30: Regression Analysis

Author

Derek Sollberger

Published

April 19, 2023

30: Regression Analysis

Goal: Discuss the validity of regression models

Objectives:

  • explore nonlinear regression models
  • practice using the coefficient of determination

Setting

Kaggle was founded in April 2010 and is a data science resource that hosts many public data sets and hosts machine learning competitions.

  • predictor variable

\[X: \text{months since founding}\]

  • response variable

\[Y: \text{number of users (in millions)}\]

Data

This data set is relatively small, so we can quickly transcribe it into an R data frame.

df <- data.frame(
  months = c(0,86, 101, 110, 118, 123, 129, 134, 139, 143, 147),
  users = 0:10
)

Source: https://www.kaggle.com/discussions/general/332147

Linear Model

\[\hat{y} = a + bx\]

In model equations, the response variable is listed first

\[\sim \quad \text{:} \quad \text{explained by}\]

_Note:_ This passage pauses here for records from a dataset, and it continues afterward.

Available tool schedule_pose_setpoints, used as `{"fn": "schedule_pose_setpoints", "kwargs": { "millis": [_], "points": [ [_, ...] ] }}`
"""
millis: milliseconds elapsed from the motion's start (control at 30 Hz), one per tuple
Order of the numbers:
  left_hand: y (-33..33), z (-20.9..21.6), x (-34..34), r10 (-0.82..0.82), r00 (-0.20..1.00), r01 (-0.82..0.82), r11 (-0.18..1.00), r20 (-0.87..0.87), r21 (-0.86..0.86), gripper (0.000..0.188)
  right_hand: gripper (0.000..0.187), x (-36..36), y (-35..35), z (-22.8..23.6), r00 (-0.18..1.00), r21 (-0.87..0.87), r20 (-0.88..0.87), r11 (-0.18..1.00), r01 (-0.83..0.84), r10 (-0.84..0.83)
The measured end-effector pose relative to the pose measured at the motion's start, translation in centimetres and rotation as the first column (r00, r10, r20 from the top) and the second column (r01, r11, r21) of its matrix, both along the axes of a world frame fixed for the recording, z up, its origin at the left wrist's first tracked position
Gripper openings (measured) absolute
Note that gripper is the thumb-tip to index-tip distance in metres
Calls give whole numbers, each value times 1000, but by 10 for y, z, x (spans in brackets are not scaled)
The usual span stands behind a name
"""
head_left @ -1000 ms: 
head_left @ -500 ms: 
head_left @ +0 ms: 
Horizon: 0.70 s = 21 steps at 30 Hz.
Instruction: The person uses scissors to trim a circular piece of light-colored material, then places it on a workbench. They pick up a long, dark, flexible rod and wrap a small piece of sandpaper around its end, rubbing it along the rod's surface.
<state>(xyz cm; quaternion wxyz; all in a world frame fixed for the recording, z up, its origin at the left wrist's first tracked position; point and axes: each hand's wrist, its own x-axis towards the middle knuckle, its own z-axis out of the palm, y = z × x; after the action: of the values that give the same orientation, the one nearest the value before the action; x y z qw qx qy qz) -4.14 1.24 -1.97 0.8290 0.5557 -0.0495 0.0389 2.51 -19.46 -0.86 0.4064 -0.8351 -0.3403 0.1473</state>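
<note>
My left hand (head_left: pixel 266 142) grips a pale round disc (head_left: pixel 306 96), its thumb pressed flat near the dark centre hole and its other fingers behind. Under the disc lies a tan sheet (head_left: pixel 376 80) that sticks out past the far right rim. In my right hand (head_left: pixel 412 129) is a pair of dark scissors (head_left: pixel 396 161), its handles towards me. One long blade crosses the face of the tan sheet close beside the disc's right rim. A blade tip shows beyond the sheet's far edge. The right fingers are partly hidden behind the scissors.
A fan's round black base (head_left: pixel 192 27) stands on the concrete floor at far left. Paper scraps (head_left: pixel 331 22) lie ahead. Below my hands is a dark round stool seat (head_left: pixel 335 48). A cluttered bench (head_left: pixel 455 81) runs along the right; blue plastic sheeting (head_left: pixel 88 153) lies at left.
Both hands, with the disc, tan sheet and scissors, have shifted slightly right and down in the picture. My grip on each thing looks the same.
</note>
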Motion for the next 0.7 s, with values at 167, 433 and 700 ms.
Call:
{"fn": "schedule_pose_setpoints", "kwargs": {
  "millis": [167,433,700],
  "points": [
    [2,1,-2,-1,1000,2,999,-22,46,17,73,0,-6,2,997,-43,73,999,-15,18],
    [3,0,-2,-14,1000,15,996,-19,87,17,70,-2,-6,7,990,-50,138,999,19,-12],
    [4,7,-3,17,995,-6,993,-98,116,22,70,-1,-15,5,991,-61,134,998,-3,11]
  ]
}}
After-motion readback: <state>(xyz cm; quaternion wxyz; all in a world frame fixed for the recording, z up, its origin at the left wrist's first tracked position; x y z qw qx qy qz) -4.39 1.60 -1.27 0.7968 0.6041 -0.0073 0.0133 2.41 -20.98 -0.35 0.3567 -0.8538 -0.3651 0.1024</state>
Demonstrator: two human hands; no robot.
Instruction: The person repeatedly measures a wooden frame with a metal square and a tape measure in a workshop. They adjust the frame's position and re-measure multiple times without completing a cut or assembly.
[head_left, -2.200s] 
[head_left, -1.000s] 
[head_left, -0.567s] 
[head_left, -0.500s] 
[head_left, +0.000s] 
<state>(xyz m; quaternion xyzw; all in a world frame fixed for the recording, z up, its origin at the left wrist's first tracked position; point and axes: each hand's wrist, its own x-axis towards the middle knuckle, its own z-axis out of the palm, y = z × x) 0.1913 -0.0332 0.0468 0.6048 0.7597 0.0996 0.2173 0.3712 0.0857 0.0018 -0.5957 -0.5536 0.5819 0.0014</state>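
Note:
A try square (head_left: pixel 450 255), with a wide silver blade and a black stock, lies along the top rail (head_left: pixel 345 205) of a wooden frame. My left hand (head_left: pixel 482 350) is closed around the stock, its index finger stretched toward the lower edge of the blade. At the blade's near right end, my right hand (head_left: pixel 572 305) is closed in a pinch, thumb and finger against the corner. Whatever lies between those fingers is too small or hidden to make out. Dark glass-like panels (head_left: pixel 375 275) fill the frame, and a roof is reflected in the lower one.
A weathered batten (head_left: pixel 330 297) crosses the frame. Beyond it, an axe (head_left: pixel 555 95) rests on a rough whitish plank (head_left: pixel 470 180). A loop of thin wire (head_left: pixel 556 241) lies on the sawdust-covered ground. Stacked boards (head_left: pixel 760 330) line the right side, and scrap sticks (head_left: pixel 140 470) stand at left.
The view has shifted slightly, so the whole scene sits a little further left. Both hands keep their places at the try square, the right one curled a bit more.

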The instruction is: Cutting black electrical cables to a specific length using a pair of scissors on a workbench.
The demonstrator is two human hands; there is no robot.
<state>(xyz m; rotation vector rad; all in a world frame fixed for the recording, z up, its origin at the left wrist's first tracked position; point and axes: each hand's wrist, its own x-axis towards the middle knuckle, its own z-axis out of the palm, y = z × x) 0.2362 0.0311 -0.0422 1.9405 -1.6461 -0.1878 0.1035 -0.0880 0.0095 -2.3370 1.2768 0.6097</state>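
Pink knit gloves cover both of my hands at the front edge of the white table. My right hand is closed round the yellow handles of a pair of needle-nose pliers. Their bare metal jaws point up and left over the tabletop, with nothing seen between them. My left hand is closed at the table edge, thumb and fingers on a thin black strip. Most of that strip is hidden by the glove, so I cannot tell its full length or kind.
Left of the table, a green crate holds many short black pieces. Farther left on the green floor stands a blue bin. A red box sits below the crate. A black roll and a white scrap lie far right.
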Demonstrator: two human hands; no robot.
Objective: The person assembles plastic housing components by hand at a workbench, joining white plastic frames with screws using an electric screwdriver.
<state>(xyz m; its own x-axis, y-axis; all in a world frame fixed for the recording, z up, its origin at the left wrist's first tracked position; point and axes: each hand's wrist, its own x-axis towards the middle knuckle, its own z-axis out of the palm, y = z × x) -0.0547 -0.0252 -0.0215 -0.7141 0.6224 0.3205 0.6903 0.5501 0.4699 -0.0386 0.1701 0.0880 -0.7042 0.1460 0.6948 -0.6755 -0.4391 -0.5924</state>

then the predictor variables.

linear_model <- lm(users ~ months, data = df)
linear_model

Call:
lm(formula = users ~ months, data = df)

Coefficients:
(Intercept)       months  
   -2.38965      0.06609  

Prediction

Example: As of this writing (April 2023), there have been 156 months since Kaggle was established. Use a linear regression model to predict how many users are on Kaggle.

predict(linear_model, newdata = data.frame(months = 156))
       1 
7.919814 

Data Visualization

In ggplot2, the geom_smooth layer can quickly graph the linear regression model.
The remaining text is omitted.